◆ Task to carry out
For this exercise, return exactly the lines of the material below that begin at the one with "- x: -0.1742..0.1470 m" and stop after the one with "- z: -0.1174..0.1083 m".

◆ Input data
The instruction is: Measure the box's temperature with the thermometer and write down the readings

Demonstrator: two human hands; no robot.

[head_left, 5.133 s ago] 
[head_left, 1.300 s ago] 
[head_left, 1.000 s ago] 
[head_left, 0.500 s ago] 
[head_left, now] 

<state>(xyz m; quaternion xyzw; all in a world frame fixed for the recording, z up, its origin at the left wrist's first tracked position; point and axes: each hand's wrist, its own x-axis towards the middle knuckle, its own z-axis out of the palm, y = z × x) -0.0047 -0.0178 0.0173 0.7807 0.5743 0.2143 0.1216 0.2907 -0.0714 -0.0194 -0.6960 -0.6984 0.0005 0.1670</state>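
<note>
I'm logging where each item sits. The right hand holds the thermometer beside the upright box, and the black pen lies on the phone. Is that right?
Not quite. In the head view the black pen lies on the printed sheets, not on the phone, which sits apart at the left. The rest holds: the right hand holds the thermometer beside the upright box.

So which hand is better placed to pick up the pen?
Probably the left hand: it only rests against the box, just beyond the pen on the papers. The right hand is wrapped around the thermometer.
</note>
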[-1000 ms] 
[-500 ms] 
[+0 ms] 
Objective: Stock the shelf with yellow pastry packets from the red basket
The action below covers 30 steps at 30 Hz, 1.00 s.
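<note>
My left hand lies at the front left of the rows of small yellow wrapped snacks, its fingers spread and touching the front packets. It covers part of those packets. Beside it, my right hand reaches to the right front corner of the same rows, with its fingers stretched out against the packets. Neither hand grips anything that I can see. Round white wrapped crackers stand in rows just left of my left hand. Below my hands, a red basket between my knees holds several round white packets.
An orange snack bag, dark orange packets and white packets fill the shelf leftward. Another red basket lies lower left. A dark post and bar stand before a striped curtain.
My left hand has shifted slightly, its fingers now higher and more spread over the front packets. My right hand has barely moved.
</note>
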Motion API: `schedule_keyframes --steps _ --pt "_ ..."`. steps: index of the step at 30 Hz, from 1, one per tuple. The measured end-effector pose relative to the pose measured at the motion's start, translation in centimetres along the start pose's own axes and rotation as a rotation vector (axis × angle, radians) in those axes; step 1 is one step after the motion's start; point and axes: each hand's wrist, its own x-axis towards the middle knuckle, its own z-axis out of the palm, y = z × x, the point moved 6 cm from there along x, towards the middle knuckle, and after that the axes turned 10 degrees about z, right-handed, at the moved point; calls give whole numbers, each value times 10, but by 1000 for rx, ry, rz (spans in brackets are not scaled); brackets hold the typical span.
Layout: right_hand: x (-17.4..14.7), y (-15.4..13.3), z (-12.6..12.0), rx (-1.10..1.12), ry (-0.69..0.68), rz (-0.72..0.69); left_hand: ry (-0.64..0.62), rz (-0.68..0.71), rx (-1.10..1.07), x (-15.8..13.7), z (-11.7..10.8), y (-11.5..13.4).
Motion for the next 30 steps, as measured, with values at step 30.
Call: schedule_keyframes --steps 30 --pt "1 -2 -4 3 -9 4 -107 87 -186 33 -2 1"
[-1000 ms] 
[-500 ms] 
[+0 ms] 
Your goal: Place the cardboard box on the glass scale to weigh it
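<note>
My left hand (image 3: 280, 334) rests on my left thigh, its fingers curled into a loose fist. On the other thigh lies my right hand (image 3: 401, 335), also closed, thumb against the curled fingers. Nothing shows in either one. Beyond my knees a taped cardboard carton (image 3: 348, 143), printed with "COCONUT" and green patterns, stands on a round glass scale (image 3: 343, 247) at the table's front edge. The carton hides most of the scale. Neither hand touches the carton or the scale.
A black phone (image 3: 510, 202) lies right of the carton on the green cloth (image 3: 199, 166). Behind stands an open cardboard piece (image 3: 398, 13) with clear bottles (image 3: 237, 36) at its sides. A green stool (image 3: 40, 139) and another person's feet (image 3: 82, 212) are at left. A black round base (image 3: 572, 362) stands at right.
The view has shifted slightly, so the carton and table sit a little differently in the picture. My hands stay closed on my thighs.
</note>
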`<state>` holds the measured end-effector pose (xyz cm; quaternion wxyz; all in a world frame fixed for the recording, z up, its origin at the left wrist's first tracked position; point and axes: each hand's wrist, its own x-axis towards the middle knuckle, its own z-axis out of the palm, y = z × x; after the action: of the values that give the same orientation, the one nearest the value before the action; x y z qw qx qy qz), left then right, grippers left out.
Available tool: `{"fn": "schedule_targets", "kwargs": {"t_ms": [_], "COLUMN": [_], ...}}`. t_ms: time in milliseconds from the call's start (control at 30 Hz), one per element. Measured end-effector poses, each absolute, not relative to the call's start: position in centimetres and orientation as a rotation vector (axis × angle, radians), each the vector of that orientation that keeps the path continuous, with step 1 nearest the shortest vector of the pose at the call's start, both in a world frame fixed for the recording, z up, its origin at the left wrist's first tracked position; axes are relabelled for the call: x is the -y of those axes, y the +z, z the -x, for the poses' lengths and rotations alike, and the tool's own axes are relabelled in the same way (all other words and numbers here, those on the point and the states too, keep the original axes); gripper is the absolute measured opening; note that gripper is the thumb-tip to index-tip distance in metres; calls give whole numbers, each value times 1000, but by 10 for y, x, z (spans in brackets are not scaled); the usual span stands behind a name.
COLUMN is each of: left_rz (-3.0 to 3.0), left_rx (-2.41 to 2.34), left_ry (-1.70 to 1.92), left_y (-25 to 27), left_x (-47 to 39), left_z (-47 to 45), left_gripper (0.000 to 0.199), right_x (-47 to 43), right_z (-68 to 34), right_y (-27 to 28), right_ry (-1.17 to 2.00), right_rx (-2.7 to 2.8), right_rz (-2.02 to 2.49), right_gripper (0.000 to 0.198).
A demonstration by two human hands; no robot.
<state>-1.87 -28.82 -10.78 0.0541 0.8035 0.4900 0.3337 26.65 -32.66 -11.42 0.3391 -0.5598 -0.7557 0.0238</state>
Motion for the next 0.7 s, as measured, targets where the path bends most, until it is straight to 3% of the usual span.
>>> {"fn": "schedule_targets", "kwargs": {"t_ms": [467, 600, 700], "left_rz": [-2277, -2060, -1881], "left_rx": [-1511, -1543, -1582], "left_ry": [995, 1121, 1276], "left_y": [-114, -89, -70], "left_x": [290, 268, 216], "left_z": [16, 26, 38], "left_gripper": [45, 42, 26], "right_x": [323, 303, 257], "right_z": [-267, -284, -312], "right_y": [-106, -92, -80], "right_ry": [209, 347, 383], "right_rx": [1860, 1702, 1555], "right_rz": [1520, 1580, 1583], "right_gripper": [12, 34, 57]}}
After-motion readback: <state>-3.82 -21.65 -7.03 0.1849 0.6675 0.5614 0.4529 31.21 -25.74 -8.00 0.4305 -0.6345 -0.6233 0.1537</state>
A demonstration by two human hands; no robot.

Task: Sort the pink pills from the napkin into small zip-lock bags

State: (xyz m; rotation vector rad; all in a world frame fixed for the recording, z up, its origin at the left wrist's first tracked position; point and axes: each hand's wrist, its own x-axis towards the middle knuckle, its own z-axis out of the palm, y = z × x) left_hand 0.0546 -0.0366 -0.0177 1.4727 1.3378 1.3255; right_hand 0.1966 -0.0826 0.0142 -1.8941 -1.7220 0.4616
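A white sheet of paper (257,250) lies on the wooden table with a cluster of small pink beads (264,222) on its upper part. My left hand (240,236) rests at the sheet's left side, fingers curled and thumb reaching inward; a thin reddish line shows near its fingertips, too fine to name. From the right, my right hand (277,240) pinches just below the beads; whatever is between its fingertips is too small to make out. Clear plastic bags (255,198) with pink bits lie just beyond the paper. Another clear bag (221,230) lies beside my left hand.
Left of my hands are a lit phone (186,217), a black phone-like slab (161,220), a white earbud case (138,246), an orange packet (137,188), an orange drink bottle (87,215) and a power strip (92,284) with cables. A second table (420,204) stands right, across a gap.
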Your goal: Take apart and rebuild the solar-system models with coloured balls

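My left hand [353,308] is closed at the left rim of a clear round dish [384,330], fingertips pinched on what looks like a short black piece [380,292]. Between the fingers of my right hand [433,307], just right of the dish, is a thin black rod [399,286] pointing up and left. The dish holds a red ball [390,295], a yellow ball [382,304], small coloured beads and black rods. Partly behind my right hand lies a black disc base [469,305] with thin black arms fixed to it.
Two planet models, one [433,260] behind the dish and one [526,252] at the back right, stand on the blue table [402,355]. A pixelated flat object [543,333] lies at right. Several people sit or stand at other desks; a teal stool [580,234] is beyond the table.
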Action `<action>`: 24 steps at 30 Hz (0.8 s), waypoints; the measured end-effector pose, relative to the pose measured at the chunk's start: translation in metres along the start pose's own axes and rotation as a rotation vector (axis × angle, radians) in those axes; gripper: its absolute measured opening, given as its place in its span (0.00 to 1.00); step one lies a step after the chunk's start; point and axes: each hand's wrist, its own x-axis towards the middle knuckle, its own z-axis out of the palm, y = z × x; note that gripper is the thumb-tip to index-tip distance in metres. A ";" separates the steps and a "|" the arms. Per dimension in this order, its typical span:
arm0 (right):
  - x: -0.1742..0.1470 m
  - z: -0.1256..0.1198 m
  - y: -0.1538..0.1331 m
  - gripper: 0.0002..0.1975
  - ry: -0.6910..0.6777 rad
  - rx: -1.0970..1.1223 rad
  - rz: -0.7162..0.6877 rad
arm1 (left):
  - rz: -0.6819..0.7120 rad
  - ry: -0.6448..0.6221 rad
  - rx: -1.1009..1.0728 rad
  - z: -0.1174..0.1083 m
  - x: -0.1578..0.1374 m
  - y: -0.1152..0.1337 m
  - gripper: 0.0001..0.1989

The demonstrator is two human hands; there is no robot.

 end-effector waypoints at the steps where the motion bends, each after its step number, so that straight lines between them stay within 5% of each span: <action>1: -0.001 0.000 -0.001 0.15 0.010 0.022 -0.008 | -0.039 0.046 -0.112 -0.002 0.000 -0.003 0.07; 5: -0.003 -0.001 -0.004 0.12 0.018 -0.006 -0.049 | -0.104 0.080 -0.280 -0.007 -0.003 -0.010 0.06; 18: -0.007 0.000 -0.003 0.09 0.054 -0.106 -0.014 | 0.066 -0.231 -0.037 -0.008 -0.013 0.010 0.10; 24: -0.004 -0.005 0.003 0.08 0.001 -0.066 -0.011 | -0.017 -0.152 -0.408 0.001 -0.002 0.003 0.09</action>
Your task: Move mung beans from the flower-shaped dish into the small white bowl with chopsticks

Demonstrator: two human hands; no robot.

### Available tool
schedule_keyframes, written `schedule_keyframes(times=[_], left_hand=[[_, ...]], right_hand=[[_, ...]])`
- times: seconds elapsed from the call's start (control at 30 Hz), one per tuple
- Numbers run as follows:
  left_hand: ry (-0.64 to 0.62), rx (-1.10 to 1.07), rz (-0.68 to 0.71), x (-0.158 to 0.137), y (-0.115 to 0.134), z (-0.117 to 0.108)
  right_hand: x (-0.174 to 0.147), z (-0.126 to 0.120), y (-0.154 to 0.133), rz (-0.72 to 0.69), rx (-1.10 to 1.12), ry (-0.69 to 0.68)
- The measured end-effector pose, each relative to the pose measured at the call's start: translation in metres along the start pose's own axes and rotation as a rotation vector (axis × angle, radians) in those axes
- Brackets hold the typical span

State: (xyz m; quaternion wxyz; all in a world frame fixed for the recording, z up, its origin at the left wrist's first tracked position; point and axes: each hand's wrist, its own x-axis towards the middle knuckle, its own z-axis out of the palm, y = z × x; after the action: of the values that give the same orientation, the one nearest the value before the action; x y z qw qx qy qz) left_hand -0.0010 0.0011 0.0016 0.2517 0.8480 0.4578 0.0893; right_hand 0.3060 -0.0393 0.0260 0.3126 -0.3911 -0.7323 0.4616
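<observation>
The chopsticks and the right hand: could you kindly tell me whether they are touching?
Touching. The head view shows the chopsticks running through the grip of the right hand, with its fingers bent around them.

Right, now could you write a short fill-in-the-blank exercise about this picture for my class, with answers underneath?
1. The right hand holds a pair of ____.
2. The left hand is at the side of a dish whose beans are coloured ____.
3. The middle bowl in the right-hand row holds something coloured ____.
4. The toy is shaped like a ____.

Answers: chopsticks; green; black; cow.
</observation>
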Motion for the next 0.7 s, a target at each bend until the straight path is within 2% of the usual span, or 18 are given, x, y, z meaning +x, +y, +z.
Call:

◆ Answer to the problem
  - x: -0.1742..0.1470 m
  - z: -0.1256..0.1198 m
  - y: -0.1538..0.1331 m
  - gripper: 0.0002..0.1975
  - ry: -0.6910..0.6777 rad
  - rx: -1.0970..1.1223 rad
  - rz: -0.7162..0.6877 rad
arm1 (left):
  - rz: -0.6819..0.7120 rad
  - ry: -0.6448..0.6221 rad
  - rx: -1.1009..1.0728 rad
  - z: -0.1174..0.1083 m

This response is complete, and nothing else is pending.